- Coat of arms
- Location of Hillesheim within Mainz-Bingen district
- Location of Hillesheim
- Hillesheim Hillesheim
- Coordinates: 49°46′35″N 8°15′22″E﻿ / ﻿49.77639°N 8.25611°E
- Country: Germany
- State: Rhineland-Palatinate
- District: Mainz-Bingen
- Municipal assoc.: Rhein-Selz

Government
- • Mayor (2019–24): Melanie Schindel

Area
- • Total: 5.54 km^{2} (2.14 sq mi)
- Elevation: 181 m (594 ft)

Population (2023-12-31)
- • Total: 662
- • Density: 119/km^{2} (309/sq mi)
- Time zone: UTC+01:00 (CET)
- • Summer (DST): UTC+02:00 (CEST)
- Postal codes: 67586
- Dialling codes: 06733
- Vehicle registration: MZ
- Website: www.hillesheim-rhh.de

= Hillesheim, Mainz-Bingen =

Hillesheim (/de/) is an Ortsgemeinde – a municipality belonging to a Verbandsgemeinde, a kind of collective municipality – in the Mainz-Bingen district in Rhineland-Palatinate, Germany.

== Geography ==
The municipality belongs to the Verbandsgemeinde Rhein-Selz.

=== Neighbouring municipalities ===
Hillesheim’s neighbours are Dittelsheim-Heßloch, Dolgesheim, Dorn-Dürkheim, Frettenheim, Gau-Odernheim and Eimsheim.

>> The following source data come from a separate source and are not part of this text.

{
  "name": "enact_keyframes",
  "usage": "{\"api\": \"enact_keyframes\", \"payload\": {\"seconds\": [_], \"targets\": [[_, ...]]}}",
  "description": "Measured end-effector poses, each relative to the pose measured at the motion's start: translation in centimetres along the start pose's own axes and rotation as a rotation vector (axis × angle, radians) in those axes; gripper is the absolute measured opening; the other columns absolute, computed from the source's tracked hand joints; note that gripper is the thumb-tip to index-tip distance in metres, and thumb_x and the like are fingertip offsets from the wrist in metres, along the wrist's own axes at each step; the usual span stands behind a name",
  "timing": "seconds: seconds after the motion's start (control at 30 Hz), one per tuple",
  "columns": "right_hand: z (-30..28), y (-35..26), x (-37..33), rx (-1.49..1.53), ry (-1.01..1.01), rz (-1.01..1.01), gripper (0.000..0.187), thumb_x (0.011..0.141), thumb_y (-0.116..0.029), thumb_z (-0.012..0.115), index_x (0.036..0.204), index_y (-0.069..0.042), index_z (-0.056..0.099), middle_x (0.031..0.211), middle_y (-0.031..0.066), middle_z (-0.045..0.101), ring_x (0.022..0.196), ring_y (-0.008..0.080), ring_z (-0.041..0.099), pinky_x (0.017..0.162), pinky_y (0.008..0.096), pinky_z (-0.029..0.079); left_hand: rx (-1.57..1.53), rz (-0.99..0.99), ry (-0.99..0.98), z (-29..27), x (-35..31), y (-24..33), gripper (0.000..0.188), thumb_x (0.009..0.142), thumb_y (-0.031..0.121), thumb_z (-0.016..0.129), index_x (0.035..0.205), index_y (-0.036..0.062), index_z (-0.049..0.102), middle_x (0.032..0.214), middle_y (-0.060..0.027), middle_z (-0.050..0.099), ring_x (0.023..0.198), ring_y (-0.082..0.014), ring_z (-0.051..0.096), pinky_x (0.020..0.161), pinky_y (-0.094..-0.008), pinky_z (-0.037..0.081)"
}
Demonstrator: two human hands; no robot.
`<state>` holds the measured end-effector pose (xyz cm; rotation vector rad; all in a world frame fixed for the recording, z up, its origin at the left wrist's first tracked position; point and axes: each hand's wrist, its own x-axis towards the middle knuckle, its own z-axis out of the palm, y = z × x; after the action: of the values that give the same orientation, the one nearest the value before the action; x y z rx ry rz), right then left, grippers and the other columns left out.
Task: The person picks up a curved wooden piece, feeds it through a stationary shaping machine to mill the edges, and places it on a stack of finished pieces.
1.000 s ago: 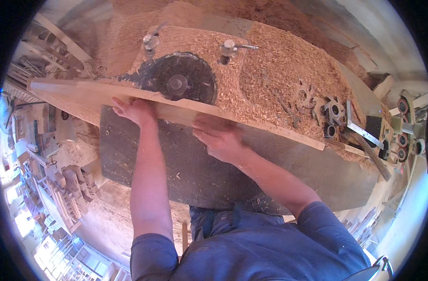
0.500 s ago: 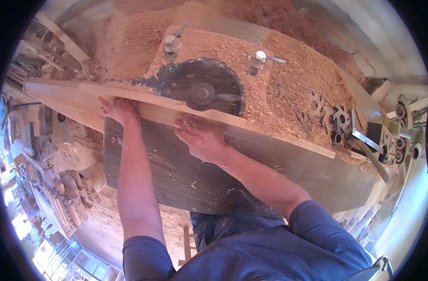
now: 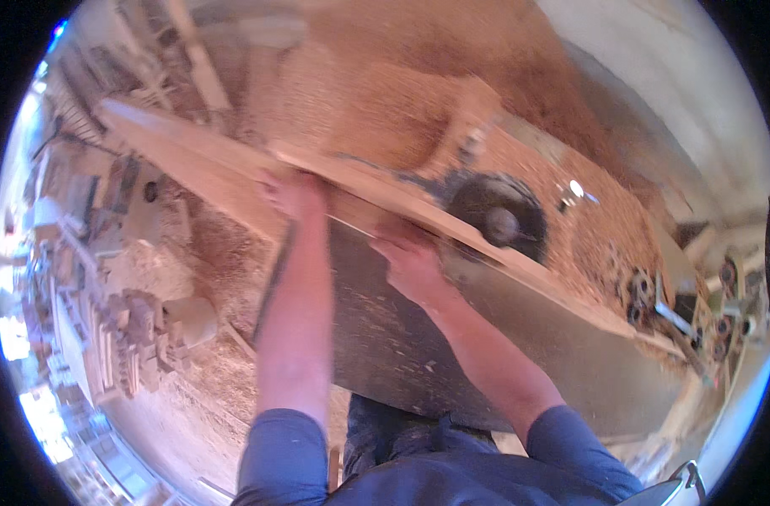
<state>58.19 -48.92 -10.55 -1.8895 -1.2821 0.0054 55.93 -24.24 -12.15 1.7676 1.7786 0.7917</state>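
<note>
A light wooden strip (image 3: 351, 211) lies lengthwise along the dark machine table (image 3: 376, 329), against a long wooden fence (image 3: 376, 196). My left hand (image 3: 296, 198) grips the strip near the table's left end, one finger pointing off to the left. To its right, my right hand (image 3: 412, 257) has its fingers curled and pressed on the same strip. Both hands are smeared by motion, and some fingertips are hidden against the wood. Beyond the fence, right of my hands, sits a dark round cutter disc (image 3: 499, 219) with a lighter hub.
Wood shavings (image 3: 393, 110) heap behind the fence. A metal clamp knob (image 3: 573, 192) stands right of the disc. Round toothed cutter heads (image 3: 640, 291) and a metal square (image 3: 676, 320) lie at the far right. Stacked wood blocks (image 3: 140, 337) stand lower left.
The view has swung left, so the table and disc now sit farther right in the picture. My hands are left of the disc along the fence, farther from it than before.
</note>
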Motion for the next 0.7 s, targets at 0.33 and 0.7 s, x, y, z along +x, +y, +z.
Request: {"api": "enact_keyframes", "payload": {"seconds": [0.33, 0.7], "targets": [[0.7, -8.8, -1.0, 0.0, -0.083, -0.014, 0.049, 0.073, 0.005, 0.062, 0.121, -0.005, 0.064, 0.12, 0.0167, 0.066, 0.121, 0.0388, 0.057, 0.106, 0.0432, 0.045, -0.269, -0.089, -0.139, -8.5, -4.4, -1.5, 0.105, 0.07, 0.012, 0.075, 0.154, -0.002, 0.014, 0.154, -0.0324, 0.017, 0.147, -0.0425, 0.015, 0.122, -0.0432, 0.014], [-9.8, -18.4, -8.5, 1.117, -0.944, 0.873, 0.081, 0.073, -0.016, 0.08, 0.142, 0.002, 0.042, 0.12, 0.0136, 0.06, 0.096, 0.0219, 0.064, 0.09, 0.0354, 0.052, -1.41, -0.306, -0.413, -25.7, -14.9, -9.6, 0.076, 0.07, -0.006, 0.058, 0.143, 0.0036, 0.038, 0.12, -0.0147, 0.06, 0.111, -0.029, 0.062, 0.089, -0.0368, 0.056]]}}
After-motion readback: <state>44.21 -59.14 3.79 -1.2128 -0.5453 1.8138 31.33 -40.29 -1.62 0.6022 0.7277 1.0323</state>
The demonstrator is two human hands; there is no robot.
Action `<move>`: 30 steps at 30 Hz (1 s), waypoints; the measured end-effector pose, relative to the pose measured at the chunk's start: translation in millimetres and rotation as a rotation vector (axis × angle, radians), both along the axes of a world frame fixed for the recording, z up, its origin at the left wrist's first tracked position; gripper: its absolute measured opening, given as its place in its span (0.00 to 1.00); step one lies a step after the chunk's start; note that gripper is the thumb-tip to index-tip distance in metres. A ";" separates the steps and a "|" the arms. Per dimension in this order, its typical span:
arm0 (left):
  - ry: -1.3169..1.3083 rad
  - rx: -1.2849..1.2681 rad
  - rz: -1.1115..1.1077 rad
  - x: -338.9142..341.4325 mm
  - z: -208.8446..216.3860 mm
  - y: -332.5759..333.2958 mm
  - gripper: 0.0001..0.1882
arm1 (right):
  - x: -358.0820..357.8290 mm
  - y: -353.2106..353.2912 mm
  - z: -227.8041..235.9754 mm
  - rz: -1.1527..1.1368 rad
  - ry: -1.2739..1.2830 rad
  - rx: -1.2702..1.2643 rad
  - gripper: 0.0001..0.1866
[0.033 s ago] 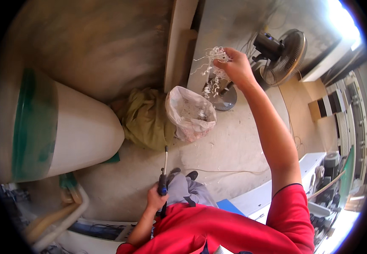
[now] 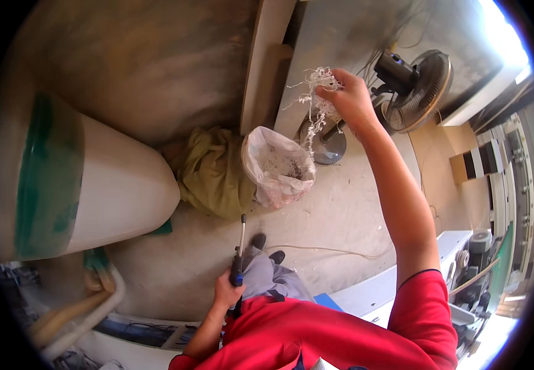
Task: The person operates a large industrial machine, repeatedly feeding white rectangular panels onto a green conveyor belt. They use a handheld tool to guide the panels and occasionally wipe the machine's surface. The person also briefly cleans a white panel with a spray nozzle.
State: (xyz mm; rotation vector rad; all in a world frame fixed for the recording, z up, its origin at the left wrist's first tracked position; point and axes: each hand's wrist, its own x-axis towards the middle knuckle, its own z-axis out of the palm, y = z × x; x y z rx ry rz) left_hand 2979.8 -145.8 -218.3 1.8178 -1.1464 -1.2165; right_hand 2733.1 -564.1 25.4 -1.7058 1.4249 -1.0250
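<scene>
While a large white container with a green band fills the far left, pale hoses run beneath it toward the lower edge. Next comes a rumpled olive sack on the floor, just beside the container's narrow end. Below it, the left hand has its fingers wrapped around the grip of a black tool, whose slim metal nozzle points up toward the sack. Right of the sack sits an open, whitish plastic bag with pale scraps inside. Above and to the right of its mouth, the right hand has its fingers clamped on a tangle of curly white strips; loose ends dangle, the longest hanging near the bag's rim. Behind the strips shows a round grey base, and beyond the hand a dark fan faces right. Farther right stands a striped block.
</scene>
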 end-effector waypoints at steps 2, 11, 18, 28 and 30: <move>-0.005 0.007 0.018 -15.5 -3.7 -9.6 0.14 | -1.5 -18.6 -3.8 0.042 0.132 0.004 0.21; -0.016 0.046 -0.069 -70.9 -24.2 -121.6 0.14 | -34.1 -59.1 -99.1 0.390 0.705 0.173 0.34; -0.131 0.083 -0.329 -160.1 -13.4 -190.5 0.17 | -171.1 -40.2 -75.9 0.322 0.029 0.256 0.20; -0.178 0.127 -0.880 -477.9 15.2 -322.1 0.21 | -567.8 232.8 -271.6 -0.518 -0.082 0.751 0.16; -0.196 0.138 -0.988 -559.5 26.4 -336.9 0.21 | -617.5 271.6 -266.6 -0.616 -0.247 0.797 0.18</move>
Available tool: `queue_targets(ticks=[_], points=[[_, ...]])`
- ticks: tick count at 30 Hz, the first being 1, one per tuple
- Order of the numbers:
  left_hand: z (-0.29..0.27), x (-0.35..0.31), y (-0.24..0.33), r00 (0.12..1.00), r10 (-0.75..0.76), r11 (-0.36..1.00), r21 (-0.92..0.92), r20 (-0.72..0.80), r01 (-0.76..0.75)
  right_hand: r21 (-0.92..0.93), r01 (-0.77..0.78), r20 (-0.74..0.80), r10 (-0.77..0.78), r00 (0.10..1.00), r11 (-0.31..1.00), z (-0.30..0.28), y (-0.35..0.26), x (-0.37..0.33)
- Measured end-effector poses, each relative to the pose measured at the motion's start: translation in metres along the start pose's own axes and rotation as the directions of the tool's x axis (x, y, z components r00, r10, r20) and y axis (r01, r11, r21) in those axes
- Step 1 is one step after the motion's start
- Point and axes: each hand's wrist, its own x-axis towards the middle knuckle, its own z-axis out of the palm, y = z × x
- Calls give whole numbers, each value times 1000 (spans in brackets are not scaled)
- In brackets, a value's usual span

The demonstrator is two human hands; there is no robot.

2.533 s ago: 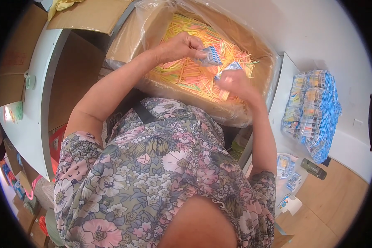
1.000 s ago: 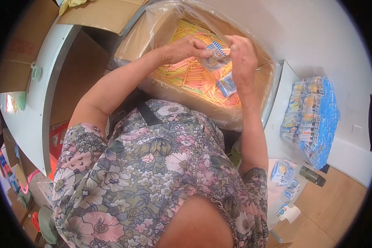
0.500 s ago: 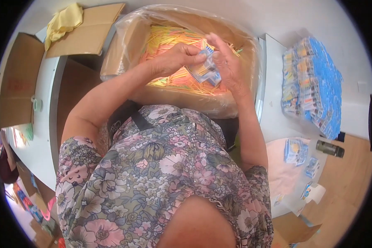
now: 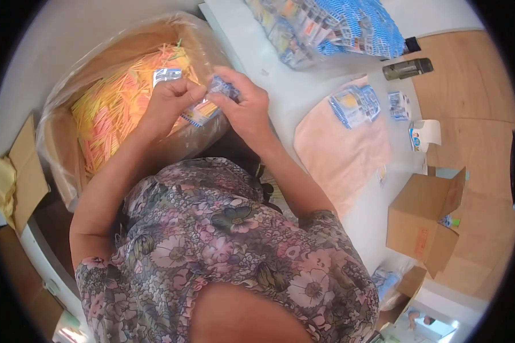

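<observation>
Pinching blue-and-clear packets [image 4: 202,114] close together, your left hand [image 4: 174,102] and right hand [image 4: 248,107] are hovering at the carton's edge [image 4: 180,146]. A slackening pinch would be risking a drop among the sticks [image 4: 106,114].

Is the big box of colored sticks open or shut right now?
Open: the cardboard box has nothing closed over its top; the colored sticks show inside, and clear plastic spreads over its rim.

Hands: 2 (left hand [image 4: 174,103], right hand [image 4: 249,103])
Lined carton [image 4: 197,43]: 1
Coloured sticks [image 4: 111,114]: many, not countable
Hand-held packets [image 4: 203,114]: at least 2
Piled packets [image 4: 360,26]: many, overlapping, not countable
Olive bottle [image 4: 403,69]: 1
Pink cloth [image 4: 332,143]: 1
Yellow cloth [image 4: 4,186]: 1
Small white box [image 4: 424,136]: 1
</observation>
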Motion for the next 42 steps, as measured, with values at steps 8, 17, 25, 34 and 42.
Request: queue_targets(ticks=[8, 17, 25, 34, 42], points=[[-80, 10, -20, 948, 300, 768, 616, -106, -174, -578, -145, -421, -141, 896, 803, -228, 26, -25], [-77, 12, -55, 932, 51, 496, 819, -359, 288, -938, -76, -191, -321, 928, 337, -272, 46, -40], [-91, 15, -76, 880, 25, 646, 679, -475, 348, -980, 41, -82, -588, 805, 194, -205, -8, -26], [-88, -2, -22, 965, 223, 904, 398, -134, -154, -537, 458, 274, -367, 889, 708, 12, -28, 45], [-129, -46, 2, 945, 204, 978, 93, -255, -186, -71, -274, 574, 264, 775, 959, 114, -21, 82]])
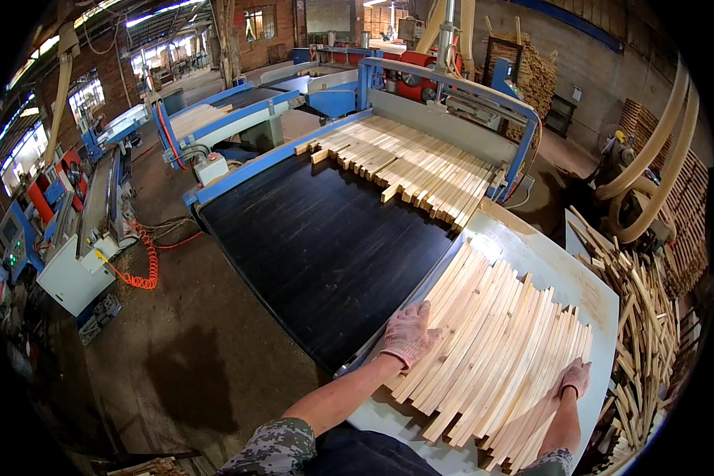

=== Constituent communities ===
Hillesheim has two centres, Ortskern, or municipal core, and Bahnhof, or railway station. In the outlying centre of Bahnhof stands the former railway station once served by the Osthofen–Gau Odernheim line and used together with the neighbouring municipality of Dorn-Dürkheim.

== History ==
In the 13th century, Hillesheim had its first documentary mention, although the laying of the churchtower’s foundation stone has been dated to 1204. In 1387, ownership of Hillesheim was divided up: The Kirchbergteil (Teil means “part” in German) went to Rosenthal Convent at the Donnersberg (“Thunder Mountain”) whereas the Haßlocher Teil remained in Imperial hands. Despite changing ruling relationships in the centuries that followed, the two parts remained apart.

In 1792, Hillesheim was occupied by the French Revolutionary Army, and passed to the French department of Donnersberg. In 1814, Russian forces crossed the Rhine to vanquish Emperor Napoleon. The soldiers, however, died to a man of a sickness and were buried on the Kirchberg (mountain). In 1816, Hillesheim passed to the Grand Duchy of Hesse and was assigned in the time that followed first to the Alzey district and then in 1852 to the newly founded Oppenheim district.

After the Second World War, Hillesheim, along with all Rhenish Hesse, belonged to the French zone of occupation, out of which the state of Rhineland-Palatinate arose in 1949. Since district reform in 1969, Hillesheim has belonged to the Mainz-Bingen district.

=== Name ===
Besides the predominant explanation of the name being derived from Higeliheim or Hügelsheim because of the hilly landscape (Hügel means “hill” in German), there is a competing explanation holding that the name comes from Hültzheim or Holtzheim, which would be a reference to the wealth of wood (Holz in German).

== Politics ==

=== Municipal council ===
The council is made up of 13 council members, counting the part-time mayor, with seats apportioned thus:
| | CDU | SPD | FWG | Total |
| 2004 | 4 | 6 | 2 | 12 seats |
(as at municipal election held on 13 June 2004)

=== Mayor ===
The Ortsbürgermeister is Melanie Schindel, elected by the municipal council in August 2019.

=== Coat of arms ===
The municipality’s arms might be described thus: Per pale Or fretty gules and azure a rose slipped argent seeded of the second.

In Ludwig Roselius’s Coffee Hag albums from the early 20th century, Hillesheim’s arms are shown in somewhat different tinctures. On the sinister (armsbearer’s left, viewer’s right) side, the field is gules (red) instead of azure (blue), and the rose is seeded Or (has a golden centre) instead of gules.